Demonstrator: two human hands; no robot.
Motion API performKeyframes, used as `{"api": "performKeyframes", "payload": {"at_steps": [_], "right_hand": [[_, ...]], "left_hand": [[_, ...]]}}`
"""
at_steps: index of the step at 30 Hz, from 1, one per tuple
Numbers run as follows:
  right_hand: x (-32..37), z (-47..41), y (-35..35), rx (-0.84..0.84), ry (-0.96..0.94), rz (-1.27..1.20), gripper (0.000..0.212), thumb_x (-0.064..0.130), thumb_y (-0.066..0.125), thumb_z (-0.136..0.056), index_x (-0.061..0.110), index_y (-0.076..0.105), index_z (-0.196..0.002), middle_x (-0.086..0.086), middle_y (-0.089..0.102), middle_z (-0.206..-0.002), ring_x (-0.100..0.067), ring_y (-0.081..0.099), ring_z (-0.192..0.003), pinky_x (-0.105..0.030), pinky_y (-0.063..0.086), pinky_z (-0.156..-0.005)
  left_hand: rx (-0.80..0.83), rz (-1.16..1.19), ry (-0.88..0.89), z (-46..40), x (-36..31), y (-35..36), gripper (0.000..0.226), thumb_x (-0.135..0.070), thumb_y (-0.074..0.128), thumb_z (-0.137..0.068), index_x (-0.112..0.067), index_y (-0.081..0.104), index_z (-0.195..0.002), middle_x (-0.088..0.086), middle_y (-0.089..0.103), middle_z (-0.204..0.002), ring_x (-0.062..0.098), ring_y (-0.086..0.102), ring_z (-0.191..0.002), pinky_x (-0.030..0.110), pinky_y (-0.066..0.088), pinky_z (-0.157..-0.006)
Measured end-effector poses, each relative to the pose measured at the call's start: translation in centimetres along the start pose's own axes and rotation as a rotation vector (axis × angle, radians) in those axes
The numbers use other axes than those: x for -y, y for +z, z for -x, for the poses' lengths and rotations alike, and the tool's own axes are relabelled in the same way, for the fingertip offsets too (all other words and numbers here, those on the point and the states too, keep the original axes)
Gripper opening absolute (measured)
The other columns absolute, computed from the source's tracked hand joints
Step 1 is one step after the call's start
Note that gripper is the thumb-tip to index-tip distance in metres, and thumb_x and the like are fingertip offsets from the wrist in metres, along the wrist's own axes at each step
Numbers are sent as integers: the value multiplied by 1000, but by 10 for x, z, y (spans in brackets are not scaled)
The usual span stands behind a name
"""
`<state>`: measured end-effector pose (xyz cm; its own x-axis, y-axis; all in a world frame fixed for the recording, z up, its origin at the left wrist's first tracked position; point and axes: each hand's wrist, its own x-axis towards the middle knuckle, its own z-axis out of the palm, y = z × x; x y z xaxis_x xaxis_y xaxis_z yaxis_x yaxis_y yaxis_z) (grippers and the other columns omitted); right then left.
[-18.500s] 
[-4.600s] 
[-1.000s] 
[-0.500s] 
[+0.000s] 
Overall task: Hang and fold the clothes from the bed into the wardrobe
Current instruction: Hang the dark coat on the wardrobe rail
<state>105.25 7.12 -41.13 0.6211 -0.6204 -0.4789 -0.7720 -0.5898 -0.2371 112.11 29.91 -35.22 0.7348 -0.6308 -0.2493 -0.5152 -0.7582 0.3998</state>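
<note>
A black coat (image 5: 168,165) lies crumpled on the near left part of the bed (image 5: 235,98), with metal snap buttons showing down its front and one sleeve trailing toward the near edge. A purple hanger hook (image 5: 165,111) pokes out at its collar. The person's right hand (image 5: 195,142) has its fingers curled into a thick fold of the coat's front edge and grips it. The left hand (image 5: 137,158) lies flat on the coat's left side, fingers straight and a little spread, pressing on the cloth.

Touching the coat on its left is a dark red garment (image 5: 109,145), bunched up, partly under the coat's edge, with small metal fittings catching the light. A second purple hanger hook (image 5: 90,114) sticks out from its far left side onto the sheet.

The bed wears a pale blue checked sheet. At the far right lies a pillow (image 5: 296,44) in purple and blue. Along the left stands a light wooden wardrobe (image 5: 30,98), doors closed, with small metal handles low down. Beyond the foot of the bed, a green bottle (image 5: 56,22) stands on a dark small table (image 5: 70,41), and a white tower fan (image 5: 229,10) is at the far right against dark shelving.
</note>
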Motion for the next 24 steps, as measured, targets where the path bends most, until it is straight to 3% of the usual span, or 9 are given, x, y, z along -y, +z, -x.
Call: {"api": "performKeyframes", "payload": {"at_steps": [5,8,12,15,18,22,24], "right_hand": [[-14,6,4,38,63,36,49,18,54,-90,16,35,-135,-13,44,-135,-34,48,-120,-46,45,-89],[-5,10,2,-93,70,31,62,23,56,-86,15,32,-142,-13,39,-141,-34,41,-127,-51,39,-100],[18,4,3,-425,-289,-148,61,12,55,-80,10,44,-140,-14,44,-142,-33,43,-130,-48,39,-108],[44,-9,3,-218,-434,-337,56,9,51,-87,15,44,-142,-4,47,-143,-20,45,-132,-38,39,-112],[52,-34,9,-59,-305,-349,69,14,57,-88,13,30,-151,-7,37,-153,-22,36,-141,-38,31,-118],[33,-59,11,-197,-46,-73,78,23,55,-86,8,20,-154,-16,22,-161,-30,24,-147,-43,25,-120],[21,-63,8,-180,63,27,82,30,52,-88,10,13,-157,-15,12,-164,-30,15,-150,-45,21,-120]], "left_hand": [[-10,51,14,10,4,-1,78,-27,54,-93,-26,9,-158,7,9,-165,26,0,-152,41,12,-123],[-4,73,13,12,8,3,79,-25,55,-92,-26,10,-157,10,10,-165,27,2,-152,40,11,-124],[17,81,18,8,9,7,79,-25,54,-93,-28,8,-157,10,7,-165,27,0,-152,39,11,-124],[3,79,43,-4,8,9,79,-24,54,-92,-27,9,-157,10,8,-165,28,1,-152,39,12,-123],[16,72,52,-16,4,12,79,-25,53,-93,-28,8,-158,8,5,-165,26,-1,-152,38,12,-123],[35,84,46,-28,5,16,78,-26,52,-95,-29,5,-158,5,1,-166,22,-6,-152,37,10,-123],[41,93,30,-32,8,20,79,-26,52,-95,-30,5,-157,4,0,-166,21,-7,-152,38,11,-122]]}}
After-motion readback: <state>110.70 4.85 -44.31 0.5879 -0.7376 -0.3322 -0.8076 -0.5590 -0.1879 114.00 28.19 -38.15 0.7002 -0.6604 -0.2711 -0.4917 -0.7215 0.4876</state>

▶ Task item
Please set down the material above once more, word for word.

▶ Answer for the task
Demonstrator: two human hands; no robot.
Motion API performKeyframes, used as `{"api": "performKeyframes", "payload": {"at_steps": [_], "right_hand": [[_, ...]], "left_hand": [[_, ...]]}}`
"""
at_steps: index of the step at 30 Hz, from 1, one per tuple
Numbers run as follows:
  right_hand: x (-32..37), z (-47..41), y (-35..35), rx (-0.84..0.84), ry (-0.96..0.94), rz (-1.27..1.20), gripper (0.000..0.212), thumb_x (-0.064..0.130), thumb_y (-0.066..0.125), thumb_z (-0.136..0.056), index_x (-0.061..0.110), index_y (-0.076..0.105), index_z (-0.196..0.002), middle_x (-0.086..0.086), middle_y (-0.089..0.102), middle_z (-0.206..-0.002), ring_x (-0.100..0.067), ring_y (-0.081..0.099), ring_z (-0.192..0.003), pinky_x (-0.105..0.030), pinky_y (-0.063..0.086), pinky_z (-0.156..-0.005)
  left_hand: rx (-0.80..0.83), rz (-1.16..1.19), ry (-0.88..0.89), z (-46..40), x (-36..31), y (-35..36), gripper (0.000..0.226), thumb_x (-0.135..0.070), thumb_y (-0.074..0.128), thumb_z (-0.137..0.068), index_x (-0.112..0.067), index_y (-0.081..0.104), index_z (-0.195..0.002), middle_x (-0.088..0.086), middle_y (-0.089..0.103), middle_z (-0.204..0.002), ring_x (-0.062..0.098), ring_y (-0.086..0.102), ring_z (-0.191..0.002), pinky_x (-0.030..0.110), pinky_y (-0.066..0.088), pinky_z (-0.157..-0.006)
Measured end-effector poses, each relative to the pose measured at the call's start: translation in centimetres along the start pose's own axes and rotation as a rotation vector (axis × angle, radians) in those axes
The numbers use other axes than those: x for -y, y for +z, z for -x, for the poses' lengths and rotations alike, and the tool's own axes are relabelled in the same way, for the fingertip offsets too (all other words and numbers here, those on the point and the states too, keep the original axes)
Gripper opening absolute (measured)
The other columns absolute, computed from the source's tracked hand joints
Step 1 is one step after the call's start
Note that gripper is the thumb-tip to index-tip distance in metres, and thumb_x and the like are fingertip offsets from the wrist in metres, along the wrist's own axes at each step
Numbers are sent as integers: the value multiplied by 1000, but by 10 for x, z, y (spans in brackets are not scaled)
The usual span stands behind a name
"""
`<state>`: measured end-effector pose (xyz cm; its own x-axis, y-axis; all in a world frame fixed for the recording, z up, its origin at the left wrist's first tracked position; point and axes: each hand's wrist, its own x-axis towards the middle knuckle, its own z-axis out of the palm, y = z × x; x y z xaxis_x xaxis_y xaxis_z yaxis_x yaxis_y yaxis_z) (grippers and the other columns omitted); right then left.
[-18.500s] 
[-4.600s] 
[-1.000s] 
[-0.500s] 
[+0.000s] 
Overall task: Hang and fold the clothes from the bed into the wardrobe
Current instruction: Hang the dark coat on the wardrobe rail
<state>105.25 7.12 -41.13 0.6211 -0.6204 -0.4789 -0.7720 -0.5898 -0.2371 112.11 29.91 -35.22 0.7348 -0.6308 -0.2493 -0.5152 -0.7582 0.3998</state>
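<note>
A black coat (image 5: 168,165) lies crumpled on the near left part of the bed (image 5: 235,98), with metal snap buttons showing down its front and one sleeve trailing toward the near edge. A purple hanger hook (image 5: 165,111) pokes out at its collar. The person's right hand (image 5: 195,142) has its fingers curled into a thick fold of the coat's front edge and grips it. The left hand (image 5: 137,158) lies flat on the coat's left side, fingers straight and a little spread, pressing on the cloth.

Touching the coat on its left is a dark red garment (image 5: 109,145), bunched up, partly under the coat's edge, with small metal fittings catching the light. A second purple hanger hook (image 5: 90,114) sticks out from its far left side onto the sheet.

The bed wears a pale blue checked sheet. At the far right lies a pillow (image 5: 296,44) in purple and blue. Along the left stands a light wooden wardrobe (image 5: 30,98), doors closed, with small metal handles low down. Beyond the foot of the bed, a green bottle (image 5: 56,22) stands on a dark small table (image 5: 70,41), and a white tower fan (image 5: 229,10) is at the far right against dark shelving.
</note>
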Motion for the next 24 steps, as measured, targets where the path bends most, until it is straight to 3% of the usual span, or 9 are given, x, y, z along -y, +z, -x.
Call: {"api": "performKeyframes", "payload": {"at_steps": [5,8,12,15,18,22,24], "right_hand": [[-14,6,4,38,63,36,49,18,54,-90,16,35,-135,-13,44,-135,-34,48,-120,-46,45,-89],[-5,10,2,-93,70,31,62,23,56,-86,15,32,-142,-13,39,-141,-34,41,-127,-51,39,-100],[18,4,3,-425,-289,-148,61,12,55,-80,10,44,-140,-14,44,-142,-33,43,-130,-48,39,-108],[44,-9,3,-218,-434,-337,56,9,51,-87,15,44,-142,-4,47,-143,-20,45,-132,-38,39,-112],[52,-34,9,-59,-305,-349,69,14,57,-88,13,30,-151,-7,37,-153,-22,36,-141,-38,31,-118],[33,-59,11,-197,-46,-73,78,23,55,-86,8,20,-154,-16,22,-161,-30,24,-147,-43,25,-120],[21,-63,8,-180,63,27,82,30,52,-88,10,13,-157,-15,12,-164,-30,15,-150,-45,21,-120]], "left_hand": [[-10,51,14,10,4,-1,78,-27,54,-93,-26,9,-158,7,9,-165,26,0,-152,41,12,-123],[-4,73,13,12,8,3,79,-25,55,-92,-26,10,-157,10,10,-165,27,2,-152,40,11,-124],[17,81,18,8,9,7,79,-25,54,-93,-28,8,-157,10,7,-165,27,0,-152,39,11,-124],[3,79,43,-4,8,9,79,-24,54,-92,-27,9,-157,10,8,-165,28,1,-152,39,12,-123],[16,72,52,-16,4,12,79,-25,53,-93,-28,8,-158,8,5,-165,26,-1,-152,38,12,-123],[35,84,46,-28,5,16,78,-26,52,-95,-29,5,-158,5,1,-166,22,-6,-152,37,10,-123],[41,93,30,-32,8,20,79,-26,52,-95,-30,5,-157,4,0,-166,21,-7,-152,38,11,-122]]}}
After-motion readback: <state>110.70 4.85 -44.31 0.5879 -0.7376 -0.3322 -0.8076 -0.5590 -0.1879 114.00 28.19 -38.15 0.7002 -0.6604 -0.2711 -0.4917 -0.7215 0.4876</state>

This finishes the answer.